» Task
Up to and including the line that contains "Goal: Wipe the", return every line from the start of the data, unchanged.

» The data

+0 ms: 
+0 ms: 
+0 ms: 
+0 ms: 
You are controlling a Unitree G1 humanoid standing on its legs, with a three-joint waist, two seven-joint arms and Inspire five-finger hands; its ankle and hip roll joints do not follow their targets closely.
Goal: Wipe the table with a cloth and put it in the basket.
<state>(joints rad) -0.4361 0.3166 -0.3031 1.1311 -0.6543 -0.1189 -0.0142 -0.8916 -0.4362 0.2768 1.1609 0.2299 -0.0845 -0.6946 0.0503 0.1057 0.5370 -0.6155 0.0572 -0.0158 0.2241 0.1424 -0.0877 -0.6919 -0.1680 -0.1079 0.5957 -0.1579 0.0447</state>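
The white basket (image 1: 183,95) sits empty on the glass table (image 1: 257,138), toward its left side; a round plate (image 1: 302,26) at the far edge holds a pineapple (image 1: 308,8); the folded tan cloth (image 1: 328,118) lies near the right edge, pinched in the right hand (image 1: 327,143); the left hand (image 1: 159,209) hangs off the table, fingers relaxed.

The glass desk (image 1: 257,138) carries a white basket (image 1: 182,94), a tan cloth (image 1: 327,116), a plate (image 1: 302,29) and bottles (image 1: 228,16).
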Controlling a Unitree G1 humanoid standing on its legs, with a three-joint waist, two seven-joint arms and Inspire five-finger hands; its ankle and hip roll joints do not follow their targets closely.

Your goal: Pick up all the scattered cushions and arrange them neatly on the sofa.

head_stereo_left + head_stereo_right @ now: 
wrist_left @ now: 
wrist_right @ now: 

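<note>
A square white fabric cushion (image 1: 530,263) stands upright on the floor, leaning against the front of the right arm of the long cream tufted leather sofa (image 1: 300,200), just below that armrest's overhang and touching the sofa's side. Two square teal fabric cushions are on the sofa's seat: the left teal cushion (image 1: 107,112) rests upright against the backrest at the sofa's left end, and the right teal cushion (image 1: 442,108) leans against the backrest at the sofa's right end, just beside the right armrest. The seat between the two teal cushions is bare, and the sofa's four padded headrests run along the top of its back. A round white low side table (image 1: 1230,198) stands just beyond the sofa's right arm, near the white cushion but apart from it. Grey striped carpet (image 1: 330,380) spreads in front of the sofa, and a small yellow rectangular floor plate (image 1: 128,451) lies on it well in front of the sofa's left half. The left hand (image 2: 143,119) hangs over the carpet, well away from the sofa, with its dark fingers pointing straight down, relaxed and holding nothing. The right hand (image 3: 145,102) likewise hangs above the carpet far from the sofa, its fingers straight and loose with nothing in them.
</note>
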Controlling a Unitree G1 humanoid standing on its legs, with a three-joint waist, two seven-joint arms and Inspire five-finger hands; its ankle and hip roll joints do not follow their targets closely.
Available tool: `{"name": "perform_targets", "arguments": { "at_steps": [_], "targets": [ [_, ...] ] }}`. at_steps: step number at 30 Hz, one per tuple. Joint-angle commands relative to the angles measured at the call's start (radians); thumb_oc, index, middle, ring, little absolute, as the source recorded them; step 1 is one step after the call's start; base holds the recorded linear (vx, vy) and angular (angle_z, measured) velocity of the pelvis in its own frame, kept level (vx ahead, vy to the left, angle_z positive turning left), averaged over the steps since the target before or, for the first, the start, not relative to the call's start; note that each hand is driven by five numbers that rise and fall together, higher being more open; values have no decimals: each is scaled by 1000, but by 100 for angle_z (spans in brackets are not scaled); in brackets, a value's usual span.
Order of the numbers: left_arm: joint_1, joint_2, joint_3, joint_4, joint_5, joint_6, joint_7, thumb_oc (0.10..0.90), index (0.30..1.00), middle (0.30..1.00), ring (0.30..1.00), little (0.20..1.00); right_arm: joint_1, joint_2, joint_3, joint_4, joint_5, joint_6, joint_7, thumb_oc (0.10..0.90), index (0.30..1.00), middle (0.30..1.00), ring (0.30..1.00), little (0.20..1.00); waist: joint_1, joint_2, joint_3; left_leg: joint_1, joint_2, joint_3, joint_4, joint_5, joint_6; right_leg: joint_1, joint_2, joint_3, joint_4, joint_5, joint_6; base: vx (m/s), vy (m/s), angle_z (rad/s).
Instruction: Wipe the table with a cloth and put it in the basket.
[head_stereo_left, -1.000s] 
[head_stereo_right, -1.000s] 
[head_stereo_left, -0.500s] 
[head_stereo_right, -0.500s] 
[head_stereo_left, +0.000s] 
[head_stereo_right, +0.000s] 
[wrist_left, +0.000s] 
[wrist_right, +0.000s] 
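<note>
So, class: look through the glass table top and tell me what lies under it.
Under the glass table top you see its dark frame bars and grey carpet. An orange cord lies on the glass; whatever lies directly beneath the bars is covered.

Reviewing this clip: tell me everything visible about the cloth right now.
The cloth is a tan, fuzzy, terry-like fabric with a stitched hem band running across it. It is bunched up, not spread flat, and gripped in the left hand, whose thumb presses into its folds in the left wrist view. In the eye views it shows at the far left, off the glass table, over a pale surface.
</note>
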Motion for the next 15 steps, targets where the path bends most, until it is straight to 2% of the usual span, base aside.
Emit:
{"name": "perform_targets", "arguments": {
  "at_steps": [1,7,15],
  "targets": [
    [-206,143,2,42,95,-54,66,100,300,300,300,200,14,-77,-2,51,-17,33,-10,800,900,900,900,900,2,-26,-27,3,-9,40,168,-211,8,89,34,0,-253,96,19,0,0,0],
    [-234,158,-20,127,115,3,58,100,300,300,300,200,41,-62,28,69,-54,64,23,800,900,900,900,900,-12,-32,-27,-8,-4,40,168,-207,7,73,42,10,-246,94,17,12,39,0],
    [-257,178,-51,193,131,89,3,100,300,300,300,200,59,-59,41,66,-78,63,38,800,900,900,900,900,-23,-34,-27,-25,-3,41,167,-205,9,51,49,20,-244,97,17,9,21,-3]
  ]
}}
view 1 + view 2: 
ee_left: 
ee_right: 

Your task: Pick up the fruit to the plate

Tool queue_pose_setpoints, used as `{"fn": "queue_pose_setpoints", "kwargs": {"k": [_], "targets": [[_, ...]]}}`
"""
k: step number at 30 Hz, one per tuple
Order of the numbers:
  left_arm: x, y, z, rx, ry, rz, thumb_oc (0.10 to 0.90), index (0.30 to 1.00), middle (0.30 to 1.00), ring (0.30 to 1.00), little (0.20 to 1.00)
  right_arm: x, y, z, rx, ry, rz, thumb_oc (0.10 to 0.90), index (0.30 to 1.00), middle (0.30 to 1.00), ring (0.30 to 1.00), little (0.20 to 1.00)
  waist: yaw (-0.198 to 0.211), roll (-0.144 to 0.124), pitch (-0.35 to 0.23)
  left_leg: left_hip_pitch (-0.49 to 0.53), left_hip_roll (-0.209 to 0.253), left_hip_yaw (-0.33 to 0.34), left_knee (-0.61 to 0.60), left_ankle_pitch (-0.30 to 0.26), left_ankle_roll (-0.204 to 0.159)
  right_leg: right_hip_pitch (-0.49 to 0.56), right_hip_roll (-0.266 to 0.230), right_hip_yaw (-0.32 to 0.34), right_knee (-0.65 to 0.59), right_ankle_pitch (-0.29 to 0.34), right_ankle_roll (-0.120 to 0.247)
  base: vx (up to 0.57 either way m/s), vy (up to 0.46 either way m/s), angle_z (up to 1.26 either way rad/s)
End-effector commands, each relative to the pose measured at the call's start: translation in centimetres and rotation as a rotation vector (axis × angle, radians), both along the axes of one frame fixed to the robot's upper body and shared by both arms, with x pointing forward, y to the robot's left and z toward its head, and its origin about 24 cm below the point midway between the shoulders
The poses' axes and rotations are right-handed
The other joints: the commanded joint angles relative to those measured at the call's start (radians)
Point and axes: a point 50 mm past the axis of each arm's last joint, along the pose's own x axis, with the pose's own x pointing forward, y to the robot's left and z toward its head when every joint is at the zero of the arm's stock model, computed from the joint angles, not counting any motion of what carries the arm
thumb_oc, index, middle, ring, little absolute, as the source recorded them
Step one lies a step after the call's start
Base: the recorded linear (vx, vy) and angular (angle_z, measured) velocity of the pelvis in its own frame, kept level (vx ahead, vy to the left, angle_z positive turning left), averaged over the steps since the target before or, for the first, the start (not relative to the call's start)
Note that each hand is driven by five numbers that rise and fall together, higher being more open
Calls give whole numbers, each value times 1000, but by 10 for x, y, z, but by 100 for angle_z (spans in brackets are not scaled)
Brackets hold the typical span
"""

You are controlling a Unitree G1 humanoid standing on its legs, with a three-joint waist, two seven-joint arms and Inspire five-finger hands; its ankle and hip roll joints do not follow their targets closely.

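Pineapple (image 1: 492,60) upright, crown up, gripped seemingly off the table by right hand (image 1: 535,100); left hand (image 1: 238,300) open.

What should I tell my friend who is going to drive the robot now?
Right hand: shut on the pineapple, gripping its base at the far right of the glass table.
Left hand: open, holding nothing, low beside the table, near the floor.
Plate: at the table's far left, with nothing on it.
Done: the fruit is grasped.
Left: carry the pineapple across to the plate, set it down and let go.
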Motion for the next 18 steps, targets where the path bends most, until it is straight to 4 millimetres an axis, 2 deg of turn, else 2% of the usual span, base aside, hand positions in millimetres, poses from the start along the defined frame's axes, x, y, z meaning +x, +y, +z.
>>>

» Response
+0 ms: 
+0 ms: 
+0 ms: 
+0 ms: 
You are controlling a Unitree G1 humanoid standing on its legs, with a three-joint waist, two seven-joint arms and Inspire five-finger hands; its ankle and hip roll joints do not follow their targets closely.
Goal: Wipe the table with a cloth and put it in the basket.

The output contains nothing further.